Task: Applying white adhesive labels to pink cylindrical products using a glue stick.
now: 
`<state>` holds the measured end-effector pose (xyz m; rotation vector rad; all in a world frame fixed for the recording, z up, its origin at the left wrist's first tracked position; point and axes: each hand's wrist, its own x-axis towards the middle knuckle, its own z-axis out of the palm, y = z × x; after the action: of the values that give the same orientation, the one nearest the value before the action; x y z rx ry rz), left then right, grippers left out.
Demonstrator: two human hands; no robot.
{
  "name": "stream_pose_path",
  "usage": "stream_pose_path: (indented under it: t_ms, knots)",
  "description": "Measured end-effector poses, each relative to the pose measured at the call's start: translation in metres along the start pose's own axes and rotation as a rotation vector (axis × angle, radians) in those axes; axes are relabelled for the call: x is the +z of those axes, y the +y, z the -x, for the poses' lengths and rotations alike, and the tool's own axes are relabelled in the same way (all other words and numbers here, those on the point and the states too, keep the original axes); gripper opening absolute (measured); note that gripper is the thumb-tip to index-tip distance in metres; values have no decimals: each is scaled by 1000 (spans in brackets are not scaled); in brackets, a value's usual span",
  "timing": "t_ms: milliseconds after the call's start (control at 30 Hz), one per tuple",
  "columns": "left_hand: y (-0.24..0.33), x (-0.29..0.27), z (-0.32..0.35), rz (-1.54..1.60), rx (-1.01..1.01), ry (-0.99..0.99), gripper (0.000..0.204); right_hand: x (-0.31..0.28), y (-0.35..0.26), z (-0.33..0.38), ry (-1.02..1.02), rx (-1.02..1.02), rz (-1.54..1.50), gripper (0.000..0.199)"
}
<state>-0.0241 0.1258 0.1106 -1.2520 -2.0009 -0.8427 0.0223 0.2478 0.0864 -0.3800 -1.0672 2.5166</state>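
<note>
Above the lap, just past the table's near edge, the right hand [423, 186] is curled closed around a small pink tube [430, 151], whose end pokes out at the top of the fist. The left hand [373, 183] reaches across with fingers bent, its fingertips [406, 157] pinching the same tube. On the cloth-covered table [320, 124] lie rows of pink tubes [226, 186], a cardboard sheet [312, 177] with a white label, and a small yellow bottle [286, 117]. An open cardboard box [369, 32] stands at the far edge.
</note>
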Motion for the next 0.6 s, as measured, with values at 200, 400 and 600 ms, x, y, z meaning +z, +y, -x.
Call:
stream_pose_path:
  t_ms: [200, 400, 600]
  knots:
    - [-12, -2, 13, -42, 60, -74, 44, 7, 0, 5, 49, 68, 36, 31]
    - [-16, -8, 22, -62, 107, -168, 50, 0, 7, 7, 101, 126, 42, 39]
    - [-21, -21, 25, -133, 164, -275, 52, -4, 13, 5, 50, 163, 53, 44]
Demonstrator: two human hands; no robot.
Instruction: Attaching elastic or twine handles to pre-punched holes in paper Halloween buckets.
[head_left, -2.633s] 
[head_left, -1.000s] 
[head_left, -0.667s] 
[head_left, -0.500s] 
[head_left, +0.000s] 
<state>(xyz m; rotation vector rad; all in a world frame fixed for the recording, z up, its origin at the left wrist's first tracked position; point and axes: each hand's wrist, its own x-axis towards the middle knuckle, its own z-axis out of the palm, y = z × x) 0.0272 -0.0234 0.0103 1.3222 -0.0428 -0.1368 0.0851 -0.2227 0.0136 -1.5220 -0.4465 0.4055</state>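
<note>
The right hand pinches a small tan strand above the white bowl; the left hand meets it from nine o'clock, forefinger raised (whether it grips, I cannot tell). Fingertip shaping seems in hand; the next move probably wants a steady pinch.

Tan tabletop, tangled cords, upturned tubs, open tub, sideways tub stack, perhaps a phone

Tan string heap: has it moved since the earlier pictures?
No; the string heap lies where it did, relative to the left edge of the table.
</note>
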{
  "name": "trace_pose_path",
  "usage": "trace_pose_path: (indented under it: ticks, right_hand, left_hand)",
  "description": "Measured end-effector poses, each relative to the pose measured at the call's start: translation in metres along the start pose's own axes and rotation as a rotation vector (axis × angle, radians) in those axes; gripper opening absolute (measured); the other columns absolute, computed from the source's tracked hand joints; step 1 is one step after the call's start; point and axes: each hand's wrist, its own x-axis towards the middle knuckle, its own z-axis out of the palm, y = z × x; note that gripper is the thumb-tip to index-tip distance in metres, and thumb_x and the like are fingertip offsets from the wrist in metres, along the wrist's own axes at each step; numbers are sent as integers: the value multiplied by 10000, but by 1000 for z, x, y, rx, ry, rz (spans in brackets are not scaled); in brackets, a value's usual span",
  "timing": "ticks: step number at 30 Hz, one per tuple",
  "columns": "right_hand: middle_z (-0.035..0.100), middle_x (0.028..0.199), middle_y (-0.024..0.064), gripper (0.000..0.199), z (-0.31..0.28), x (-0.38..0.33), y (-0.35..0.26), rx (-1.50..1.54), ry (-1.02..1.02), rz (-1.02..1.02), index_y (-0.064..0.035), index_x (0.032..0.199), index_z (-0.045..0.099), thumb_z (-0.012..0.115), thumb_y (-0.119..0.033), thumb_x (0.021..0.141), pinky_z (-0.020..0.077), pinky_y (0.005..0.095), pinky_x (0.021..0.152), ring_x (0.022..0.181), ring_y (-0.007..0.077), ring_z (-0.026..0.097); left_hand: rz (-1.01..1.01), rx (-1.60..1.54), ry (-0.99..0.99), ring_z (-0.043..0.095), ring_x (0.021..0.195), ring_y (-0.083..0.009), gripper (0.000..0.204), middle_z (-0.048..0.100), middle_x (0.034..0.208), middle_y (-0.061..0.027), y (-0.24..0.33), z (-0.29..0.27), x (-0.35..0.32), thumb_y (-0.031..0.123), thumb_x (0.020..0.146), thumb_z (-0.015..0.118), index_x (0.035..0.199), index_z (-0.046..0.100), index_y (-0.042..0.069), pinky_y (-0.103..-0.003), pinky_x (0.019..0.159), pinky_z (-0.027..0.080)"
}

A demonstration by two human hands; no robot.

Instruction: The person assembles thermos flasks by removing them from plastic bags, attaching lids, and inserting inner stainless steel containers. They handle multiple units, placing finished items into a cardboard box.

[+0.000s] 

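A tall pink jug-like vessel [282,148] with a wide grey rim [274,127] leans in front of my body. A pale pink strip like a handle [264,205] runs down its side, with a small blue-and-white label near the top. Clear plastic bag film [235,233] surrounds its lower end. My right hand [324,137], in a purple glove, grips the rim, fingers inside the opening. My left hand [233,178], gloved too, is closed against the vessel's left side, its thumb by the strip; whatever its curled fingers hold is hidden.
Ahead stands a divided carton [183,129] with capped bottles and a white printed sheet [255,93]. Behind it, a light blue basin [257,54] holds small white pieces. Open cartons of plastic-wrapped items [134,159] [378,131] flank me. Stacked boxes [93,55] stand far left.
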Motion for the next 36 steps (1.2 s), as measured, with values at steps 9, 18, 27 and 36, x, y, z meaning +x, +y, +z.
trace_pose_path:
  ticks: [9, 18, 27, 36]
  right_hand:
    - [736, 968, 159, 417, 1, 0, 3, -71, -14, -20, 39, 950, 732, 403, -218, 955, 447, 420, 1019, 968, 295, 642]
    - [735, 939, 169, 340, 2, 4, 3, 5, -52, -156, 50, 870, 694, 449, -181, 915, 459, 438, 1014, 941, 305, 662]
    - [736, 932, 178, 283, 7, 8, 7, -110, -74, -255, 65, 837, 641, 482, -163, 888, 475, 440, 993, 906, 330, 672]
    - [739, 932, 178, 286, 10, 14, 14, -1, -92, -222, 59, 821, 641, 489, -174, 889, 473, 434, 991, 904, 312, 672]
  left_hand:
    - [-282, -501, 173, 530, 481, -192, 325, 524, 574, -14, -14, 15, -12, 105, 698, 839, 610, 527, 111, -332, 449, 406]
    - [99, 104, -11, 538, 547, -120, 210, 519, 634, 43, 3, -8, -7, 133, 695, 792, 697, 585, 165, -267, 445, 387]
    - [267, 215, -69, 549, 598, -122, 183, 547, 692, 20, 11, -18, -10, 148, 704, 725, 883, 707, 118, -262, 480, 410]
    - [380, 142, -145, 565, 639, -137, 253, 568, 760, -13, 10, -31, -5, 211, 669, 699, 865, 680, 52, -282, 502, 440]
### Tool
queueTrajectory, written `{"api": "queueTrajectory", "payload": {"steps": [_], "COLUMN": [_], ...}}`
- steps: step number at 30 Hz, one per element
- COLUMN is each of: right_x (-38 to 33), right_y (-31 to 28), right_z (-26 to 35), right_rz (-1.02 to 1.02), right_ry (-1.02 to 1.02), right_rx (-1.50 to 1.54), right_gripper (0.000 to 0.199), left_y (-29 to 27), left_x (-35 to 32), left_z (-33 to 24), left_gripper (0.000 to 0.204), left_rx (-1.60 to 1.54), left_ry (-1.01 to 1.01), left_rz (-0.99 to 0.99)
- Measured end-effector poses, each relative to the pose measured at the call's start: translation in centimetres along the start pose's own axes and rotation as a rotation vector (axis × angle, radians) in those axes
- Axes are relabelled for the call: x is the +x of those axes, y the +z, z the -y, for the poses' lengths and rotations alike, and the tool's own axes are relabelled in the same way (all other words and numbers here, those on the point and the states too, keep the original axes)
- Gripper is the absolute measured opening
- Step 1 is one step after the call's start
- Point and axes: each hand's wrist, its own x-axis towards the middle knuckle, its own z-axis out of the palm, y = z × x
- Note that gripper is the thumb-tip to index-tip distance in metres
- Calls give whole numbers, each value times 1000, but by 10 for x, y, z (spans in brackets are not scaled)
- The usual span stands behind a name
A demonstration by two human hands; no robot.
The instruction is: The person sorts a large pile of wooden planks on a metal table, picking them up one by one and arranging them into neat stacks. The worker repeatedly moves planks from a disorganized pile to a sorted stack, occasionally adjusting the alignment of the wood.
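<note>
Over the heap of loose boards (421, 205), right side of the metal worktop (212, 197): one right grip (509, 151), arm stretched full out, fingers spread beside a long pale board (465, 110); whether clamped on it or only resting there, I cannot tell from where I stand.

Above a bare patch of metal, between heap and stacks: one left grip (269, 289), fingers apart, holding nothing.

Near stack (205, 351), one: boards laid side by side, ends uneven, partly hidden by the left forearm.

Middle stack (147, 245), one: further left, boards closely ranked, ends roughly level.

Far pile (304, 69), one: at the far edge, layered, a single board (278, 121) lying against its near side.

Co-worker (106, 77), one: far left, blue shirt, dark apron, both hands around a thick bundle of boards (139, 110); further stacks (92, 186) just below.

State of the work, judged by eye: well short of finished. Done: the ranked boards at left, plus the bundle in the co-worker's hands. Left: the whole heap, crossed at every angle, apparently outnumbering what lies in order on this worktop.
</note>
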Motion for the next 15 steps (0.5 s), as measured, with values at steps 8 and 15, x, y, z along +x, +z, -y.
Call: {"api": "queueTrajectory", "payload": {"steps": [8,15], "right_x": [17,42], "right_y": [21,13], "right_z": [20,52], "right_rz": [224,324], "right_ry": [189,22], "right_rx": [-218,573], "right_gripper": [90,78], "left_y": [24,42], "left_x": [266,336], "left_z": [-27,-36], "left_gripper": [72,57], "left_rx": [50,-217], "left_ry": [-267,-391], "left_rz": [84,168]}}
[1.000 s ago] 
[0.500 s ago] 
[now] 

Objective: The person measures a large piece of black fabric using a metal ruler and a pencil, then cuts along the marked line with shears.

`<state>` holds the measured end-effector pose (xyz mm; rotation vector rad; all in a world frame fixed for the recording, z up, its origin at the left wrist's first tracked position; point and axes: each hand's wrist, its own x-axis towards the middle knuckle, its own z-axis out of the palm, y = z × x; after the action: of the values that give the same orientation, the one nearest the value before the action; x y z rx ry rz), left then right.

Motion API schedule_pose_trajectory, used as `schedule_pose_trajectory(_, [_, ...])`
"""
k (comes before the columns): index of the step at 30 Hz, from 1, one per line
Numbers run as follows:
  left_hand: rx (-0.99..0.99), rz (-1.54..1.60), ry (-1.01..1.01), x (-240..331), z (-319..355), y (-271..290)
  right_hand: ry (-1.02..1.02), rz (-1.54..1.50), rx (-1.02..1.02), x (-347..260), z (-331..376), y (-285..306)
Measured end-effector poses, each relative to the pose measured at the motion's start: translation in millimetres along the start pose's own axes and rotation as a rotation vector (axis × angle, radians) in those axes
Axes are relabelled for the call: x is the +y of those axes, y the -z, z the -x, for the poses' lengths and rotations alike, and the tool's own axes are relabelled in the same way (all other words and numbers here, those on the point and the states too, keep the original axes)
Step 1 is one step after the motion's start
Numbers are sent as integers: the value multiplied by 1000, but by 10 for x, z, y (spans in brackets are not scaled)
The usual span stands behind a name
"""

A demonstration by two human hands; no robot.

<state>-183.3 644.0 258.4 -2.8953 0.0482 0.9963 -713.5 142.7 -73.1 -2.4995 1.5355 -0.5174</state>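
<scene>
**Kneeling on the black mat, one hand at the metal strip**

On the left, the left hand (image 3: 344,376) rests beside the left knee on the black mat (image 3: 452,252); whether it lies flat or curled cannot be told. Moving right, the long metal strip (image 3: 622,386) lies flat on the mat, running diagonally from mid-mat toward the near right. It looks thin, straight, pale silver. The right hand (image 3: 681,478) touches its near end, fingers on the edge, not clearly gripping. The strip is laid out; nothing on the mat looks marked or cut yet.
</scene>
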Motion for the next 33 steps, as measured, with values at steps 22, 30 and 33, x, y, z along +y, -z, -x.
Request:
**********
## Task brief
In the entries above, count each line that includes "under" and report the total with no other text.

## Exercise response
2